Na semana passada, Janot pediu investigação sobre um áudio, supostamente gravado por acidente, com conversas entre Joesley e o executivo Ricardo Saud, na qual eles mencionam que o advogado Marcello Miller, quando era procurador, teria atuado para garantir facilidades aos delatores junto à Procuradoria-Geral da República.
‘Armação’
Em caráter reservado, lideranças tucanas próximas ao senador Aécio Neves (PSDB-MG) avaliam que a “gravação acidental” de Joesley Batista reforça a narrativa que houve uma “armação” no diálogo entre ele e o empresário, na qual se falou sobre um empréstimo de R$ 2 milhões.
O ex-senador José Aníbal, presidente do Instituto Teotônio Vilela, braço teórico do PSDB, prefere não opinar diretamente sobre uma eventual anulação da delação, mas questiona Janot. “A delação do Joesley está sob forte suspeita e questionamento”, disse ele.
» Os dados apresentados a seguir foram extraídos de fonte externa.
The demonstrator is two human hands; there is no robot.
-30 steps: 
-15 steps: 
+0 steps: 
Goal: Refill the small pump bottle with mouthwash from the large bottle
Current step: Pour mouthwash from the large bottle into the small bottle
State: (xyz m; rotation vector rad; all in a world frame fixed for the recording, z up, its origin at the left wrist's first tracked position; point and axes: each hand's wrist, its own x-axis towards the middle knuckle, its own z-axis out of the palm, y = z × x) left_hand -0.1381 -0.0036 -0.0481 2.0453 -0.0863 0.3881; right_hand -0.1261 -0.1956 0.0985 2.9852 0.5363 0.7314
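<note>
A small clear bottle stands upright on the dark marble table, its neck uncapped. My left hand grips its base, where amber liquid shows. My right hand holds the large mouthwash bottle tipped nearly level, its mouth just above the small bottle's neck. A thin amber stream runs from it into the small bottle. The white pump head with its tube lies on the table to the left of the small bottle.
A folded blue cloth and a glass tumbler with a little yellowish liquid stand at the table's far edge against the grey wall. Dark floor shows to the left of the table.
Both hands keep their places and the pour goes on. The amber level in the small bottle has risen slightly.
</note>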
Para Aníbal, houve “açodamento” da Procuradoria-Geral da República e o procurador agiu para “desestabilizar o governo e inviabilizar as reformas estruturais”.
Indícios
Já o ex-presidente Fernando Henrique Cardoso defendeu ontem o instituto da delação premiada. “O fato de que a pessoa (Joesley Batista) foi um pouco fanfarrona – e é, bastante – não é suficiente para anular (a delação) se os indícios levarem a alguma coisa mais concreta que a palavra dele.” Em entrevista concedida após um almoço com empresários em São Paulo, FHC disse que a delação “funciona nos Estados Unidos e funciona bem”.